Scikit‑Learn includes many evaluation metrics beyond accuracy:

Metric Description Function
Accuracy Fraction of correct predictions. accuracy_score()
Precision / Recall / F1 Evaluate imbalanced datasets. classification_report()
ROC‑AUC Quality of binary classification. roc_auc_score()
MSE / RMSE Regression error measures. mean_squared_error()
How well regression fits data. r2_score()

🎯 6. Model Selection and Tuning

Scikit‑Learn provides tools for cross‑validation and hyperparameter tuning:

from sklearn.model_selection import GridSearchCV

param_grid = {'C': [0.1, 1, 10], 'kernel': ['linear', 'rbf']}
grid_search = GridSearchCV(SVC(), param_grid, cv=5)
grid_search.fit(X_train, y_train)

print("Best Parameters:", grid_search.best_params_)
print("Best Score:", grid_search.best_score_)

⚙️ GridSearchCV automates finding the best hyperparameters through cross‑validation.


🧮 7. Common Algorithms in Scikit‑Learn

Category Algorithm Scikit‑Learn Class
Regression Linear Regression LinearRegression
Classification Logistic Regression, SVM, Decision Tree LogisticRegression, SVC, DecisionTreeClassifier
Clustering K‑Means, DBSCAN KMeans, DBSCAN
Dimensionality Reduction PCA, LDA PCA, LinearDiscriminantAnalysis
Ensemble Methods Random Forest, Gradient Boosting RandomForestClassifier, GradientBoostingRegressor
Model Selection Cross‑validation, Grid Search cross_val_score, GridSearchCV

💾 8. Saving and Loading Models

After training, you can save your model for later use:

import joblib

# Save model
joblib.dump(model, "svm_model.pkl")

# Load model
loaded_model = joblib.load("svm_model.pkl")
print("Loaded model prediction:", loaded_model.predict(X_test[:1]))

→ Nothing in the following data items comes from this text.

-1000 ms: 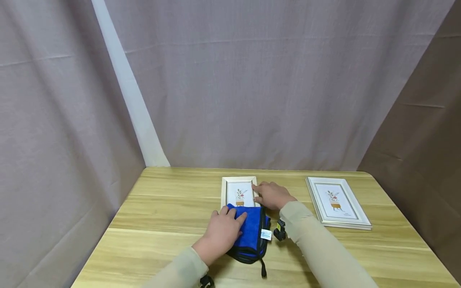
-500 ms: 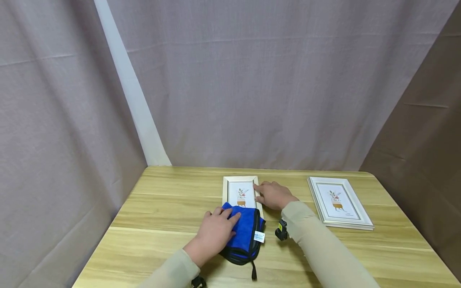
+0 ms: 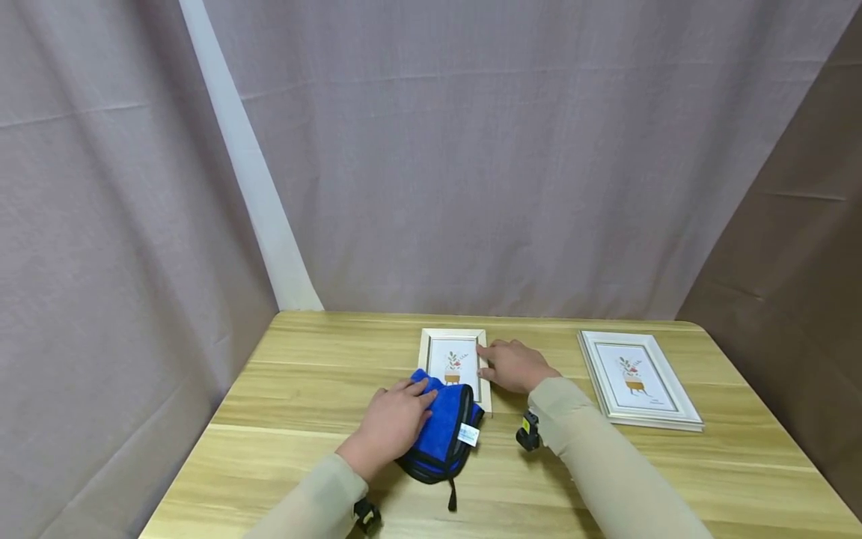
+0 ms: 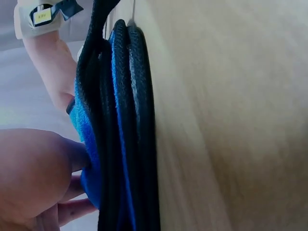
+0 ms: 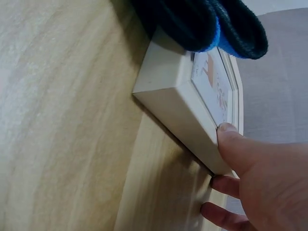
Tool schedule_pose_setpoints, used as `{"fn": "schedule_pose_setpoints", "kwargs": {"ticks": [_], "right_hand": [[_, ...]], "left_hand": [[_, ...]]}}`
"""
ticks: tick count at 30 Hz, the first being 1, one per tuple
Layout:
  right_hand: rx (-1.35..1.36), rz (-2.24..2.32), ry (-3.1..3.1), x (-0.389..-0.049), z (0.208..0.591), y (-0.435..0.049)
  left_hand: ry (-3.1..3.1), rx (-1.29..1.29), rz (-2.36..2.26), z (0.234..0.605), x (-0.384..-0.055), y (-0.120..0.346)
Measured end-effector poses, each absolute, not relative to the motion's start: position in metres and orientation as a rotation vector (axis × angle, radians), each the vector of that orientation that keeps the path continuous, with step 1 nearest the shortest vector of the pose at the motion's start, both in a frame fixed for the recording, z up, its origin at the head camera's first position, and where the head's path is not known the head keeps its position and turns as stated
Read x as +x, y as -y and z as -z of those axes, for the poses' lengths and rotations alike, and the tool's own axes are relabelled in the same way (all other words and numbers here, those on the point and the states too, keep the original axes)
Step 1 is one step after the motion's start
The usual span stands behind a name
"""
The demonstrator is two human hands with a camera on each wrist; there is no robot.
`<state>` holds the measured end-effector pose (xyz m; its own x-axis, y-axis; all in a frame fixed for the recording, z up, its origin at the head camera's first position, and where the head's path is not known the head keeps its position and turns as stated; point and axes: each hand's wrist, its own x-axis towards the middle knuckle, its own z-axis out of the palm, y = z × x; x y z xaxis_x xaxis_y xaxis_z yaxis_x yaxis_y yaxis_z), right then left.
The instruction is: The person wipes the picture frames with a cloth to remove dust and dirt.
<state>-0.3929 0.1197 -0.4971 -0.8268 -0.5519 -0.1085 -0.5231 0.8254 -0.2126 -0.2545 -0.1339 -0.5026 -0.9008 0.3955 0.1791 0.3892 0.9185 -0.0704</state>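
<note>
A blue folded cloth (image 3: 439,423) with black edging, a white tag and a black loop lies over the lower left of a cream picture frame (image 3: 486,402). My left hand (image 3: 390,423) presses on top of this cloth, fingers spread forward. In the left wrist view the thick black-edged folds of the cloth (image 4: 127,120) stand beside the thumb. My right hand (image 3: 517,367) holds the frame's right side. The right wrist view has its thumb (image 5: 228,129) at the face's edge, with other fingers against the outer side. A potted flower print shows inside the frame.
Another white picture frame (image 3: 633,378) with a similar flower print lies face up at the right of the wooden table (image 3: 303,389). A grey curtain (image 3: 471,187) hangs behind the table's far edge, and brown fabric (image 3: 795,262) hangs at the right.
The left hand and the cloth have slid left across the lower part of the frame, baring its lower right corner. The right hand keeps its place on the frame.
</note>
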Motion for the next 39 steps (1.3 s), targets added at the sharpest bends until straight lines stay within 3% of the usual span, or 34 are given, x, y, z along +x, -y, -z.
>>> {"fn": "schedule_pose_setpoints", "kwargs": {"ticks": [19, 39], "right_hand": [[-0.841, 0.297, -2.852, -0.386, 0.498, -0.124], [-0.826, 0.296, -2.842, -0.380, 0.495, -0.129]], "left_hand": [[2.821, -0.713, 0.104, 0.503, -0.282, 0.140], [2.861, -0.656, 0.173, 0.505, -0.308, 0.137]]}}
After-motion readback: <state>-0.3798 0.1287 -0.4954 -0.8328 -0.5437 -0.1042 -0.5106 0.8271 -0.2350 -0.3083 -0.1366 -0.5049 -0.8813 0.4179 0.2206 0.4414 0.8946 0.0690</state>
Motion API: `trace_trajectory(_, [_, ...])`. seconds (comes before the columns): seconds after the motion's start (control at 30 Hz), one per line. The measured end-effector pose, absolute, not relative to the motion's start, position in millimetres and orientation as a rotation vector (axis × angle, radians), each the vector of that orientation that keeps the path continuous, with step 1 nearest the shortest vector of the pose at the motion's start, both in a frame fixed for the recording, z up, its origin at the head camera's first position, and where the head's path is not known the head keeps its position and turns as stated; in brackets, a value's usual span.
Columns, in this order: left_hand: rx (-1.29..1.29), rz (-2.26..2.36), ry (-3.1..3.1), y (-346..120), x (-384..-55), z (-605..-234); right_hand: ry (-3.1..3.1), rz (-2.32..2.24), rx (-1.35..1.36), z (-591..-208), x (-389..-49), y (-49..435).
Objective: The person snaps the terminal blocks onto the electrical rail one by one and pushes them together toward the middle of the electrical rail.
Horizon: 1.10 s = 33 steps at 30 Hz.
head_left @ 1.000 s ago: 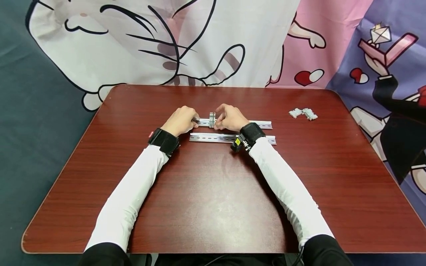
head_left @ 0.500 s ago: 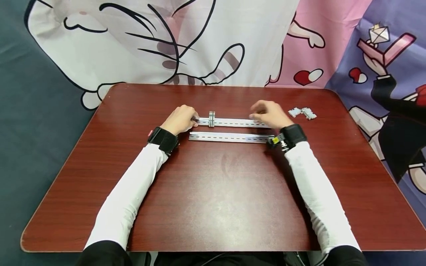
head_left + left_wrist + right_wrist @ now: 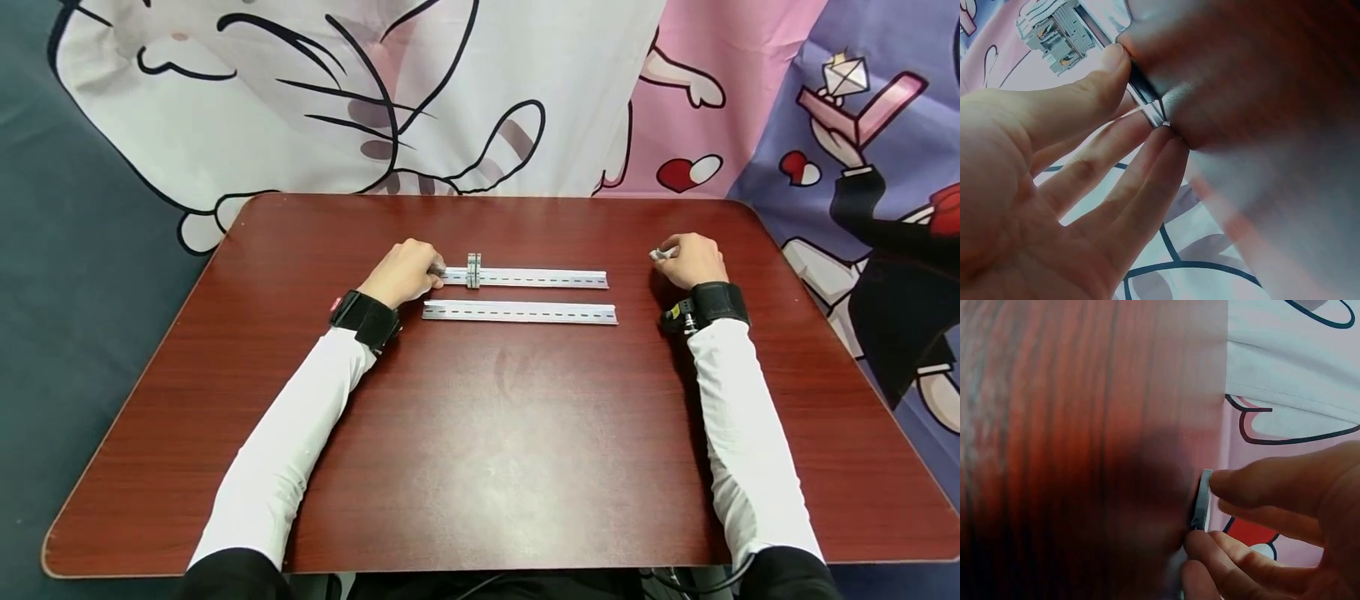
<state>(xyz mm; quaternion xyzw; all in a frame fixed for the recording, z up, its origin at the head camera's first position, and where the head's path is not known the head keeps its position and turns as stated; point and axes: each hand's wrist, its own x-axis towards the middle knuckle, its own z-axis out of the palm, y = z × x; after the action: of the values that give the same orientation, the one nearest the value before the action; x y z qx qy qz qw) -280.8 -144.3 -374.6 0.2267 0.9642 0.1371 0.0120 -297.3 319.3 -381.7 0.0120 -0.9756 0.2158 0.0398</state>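
My left hand [image 3: 405,272] pinches the left end of the rear DIN rail [image 3: 543,278], thumb on one side and fingers on the other in the left wrist view. Grey terminal blocks [image 3: 474,271] stand upright side by side on that rail, just right of the hand; their stepped housings [image 3: 1057,37] show in the left wrist view. At the table's far right my right hand [image 3: 692,260] pinches a flat, pale grey terminal block [image 3: 1202,500] between thumb and fingers, close over the tabletop. The hand hides part of this block.
A second DIN rail [image 3: 520,312] lies parallel, nearer the body, with no blocks on it. Both rails lie on the reddish-brown table [image 3: 480,433]. Behind the table's back edge hangs a printed cloth [image 3: 585,100].
My right hand has left the blocks on the rear rail, swept right across the table and taken hold of a loose terminal block. The left hand has stayed at the rail's end.
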Motion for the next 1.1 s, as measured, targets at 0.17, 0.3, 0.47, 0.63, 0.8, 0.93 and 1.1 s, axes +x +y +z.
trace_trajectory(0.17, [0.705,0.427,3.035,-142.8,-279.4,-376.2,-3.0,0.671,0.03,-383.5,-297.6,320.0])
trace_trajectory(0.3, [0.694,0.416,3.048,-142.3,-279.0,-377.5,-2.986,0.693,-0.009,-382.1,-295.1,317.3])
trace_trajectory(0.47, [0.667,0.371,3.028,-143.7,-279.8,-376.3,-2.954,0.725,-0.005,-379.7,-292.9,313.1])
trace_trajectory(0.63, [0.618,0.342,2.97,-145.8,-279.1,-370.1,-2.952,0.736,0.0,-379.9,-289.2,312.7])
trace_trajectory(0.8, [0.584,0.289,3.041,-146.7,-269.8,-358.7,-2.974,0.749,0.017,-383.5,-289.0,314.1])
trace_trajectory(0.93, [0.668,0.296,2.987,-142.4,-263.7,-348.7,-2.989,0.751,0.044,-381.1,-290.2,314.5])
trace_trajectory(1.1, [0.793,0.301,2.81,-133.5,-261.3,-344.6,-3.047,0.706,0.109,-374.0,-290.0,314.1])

🧠 Use joblib or pickle for persistence and model deployment.


🧭 Conclusion

Scikit‑Learn is the cornerstone of applied machine learning in Python — from data preparation to evaluation and tuning.
Its consistent interface, extensive algorithms, and seamless integration make it ideal for both rapid prototyping and production‑grade ML systems.

“Learn the workflow, not just the algorithm — Scikit‑Learn makes experimentation effortless.”